Tuesday, February 07, 2012

Short circuits in the e-classroom

First day of Infocomm Tech in Education course. Thought I'd be excited about all the new stuff I'd be getting my hands on (free, public domain web-based productivity and info-sharing tools, btw, not commercial samples or taxpayer purchased software suites), but for today's sampling I'm completely underwhelmed.

Not that the tools aren't fun to use and useful to play with in the classroom, but I'm approaching this whole thing with a lot more caution now. Just because there is a tool doesn't necessarily mean there is a use for it.

Most of the apps we tried out were rather like chat boards that collated the audience's typed comments 'live' while a talk or lesson was going on, cork board backgrounds for students to 'pin' comments and reflections on and see others' at the same time, collaborative graphic organizers that assist group knowledge construction, and many activities primarily guided by Google Forms, which will definitely save money Xeroxing worksheets, while aggregating all responses into a handy document, again for all to see.
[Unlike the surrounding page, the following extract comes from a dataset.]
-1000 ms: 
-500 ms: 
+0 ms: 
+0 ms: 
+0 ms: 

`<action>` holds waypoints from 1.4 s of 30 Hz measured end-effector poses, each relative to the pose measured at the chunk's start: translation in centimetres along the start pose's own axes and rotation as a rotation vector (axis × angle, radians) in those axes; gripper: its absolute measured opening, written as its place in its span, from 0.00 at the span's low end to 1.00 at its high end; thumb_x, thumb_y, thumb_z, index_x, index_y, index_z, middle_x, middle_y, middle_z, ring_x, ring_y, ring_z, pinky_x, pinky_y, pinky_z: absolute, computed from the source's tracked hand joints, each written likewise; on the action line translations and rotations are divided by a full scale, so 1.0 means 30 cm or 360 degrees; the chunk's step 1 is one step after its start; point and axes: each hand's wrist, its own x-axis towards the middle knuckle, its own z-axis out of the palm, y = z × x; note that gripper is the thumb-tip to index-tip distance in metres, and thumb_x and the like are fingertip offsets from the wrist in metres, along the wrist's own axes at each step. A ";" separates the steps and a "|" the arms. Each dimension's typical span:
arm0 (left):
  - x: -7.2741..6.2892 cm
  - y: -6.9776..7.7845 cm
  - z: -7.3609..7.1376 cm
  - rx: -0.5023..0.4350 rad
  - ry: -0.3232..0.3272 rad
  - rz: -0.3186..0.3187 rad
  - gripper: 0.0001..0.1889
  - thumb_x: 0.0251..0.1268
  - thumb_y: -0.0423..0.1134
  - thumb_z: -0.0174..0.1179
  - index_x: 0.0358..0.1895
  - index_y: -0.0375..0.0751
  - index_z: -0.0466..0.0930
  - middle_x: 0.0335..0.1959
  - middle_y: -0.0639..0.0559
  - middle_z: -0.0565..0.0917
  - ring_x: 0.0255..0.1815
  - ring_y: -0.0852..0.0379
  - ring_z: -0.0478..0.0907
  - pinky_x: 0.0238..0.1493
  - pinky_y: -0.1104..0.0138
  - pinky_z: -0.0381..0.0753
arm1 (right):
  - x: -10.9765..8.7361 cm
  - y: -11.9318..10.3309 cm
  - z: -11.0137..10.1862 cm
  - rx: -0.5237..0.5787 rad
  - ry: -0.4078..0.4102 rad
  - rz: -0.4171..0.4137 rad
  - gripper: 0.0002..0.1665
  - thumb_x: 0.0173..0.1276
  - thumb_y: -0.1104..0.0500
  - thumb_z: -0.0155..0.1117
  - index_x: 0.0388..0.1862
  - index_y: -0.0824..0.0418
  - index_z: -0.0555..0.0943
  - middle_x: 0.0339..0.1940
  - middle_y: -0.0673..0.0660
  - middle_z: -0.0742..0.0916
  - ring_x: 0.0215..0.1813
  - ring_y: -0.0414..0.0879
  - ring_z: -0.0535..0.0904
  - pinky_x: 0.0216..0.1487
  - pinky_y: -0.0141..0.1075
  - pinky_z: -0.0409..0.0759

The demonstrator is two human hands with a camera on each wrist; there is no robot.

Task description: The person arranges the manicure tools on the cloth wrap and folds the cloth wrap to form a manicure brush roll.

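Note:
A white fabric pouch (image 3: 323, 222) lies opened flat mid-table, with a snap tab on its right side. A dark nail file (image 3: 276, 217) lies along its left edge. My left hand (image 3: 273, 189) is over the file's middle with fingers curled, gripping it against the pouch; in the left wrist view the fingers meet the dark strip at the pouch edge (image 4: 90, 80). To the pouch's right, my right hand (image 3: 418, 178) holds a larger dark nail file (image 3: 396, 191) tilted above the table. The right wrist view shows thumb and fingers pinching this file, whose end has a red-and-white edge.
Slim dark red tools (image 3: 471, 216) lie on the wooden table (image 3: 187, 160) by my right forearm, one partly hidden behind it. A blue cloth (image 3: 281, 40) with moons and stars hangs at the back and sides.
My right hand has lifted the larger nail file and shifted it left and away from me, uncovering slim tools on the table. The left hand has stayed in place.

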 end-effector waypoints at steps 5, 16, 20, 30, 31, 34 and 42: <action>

The apps were all colourful and relatively easy-to-use, but I'm not convinced that they offer my students the opportunity to explore ideas in depth like they need to. Many of these apps will only accept short off-the-cuff shoutouts, so expression is terse, abrupt and may encourage L337speak as the lingua franca of classroom chat *growls

Besides, when I picture my kids trying to sit through a lesson using these tools, I foresee a very long day ahead. You'd think, like I once did, that the kids would be eating out of my hand if they got some 'computer time'. But, oddly enough, unlike their predecessors of, say the '03 batch, my current kids are comparative Luddites. I can only guess that they qualified for JC by studying from textBOOKS and working through assessment BOOKS. Hence, they still trust in BOOKS, and pen-and-paper exercises. Electronic media -- including the Internet -- are merely channels from which they absorb entertainment (not information and certainly not knowledge), and they have not yet discovered that creating is as rewarding (if not moreso) as downloading; funny cat videos notwithstanding.

So, my problem for today is quite unique for someone tasked with what I have been tasked. My biggest obstacle to creating ICT-based lessons is not staff buy-in, not infrastructure support, not skills or training deficiencies, but in convincing my students that they stand to learn more from the networked computer than from their scrolls and quills. In that, I wonder, between us who really is the smarter?

2 comments:

MoB said...

maybe they are the sensible ones

xmac2006 said...

you're not helping... but i do believe you're right.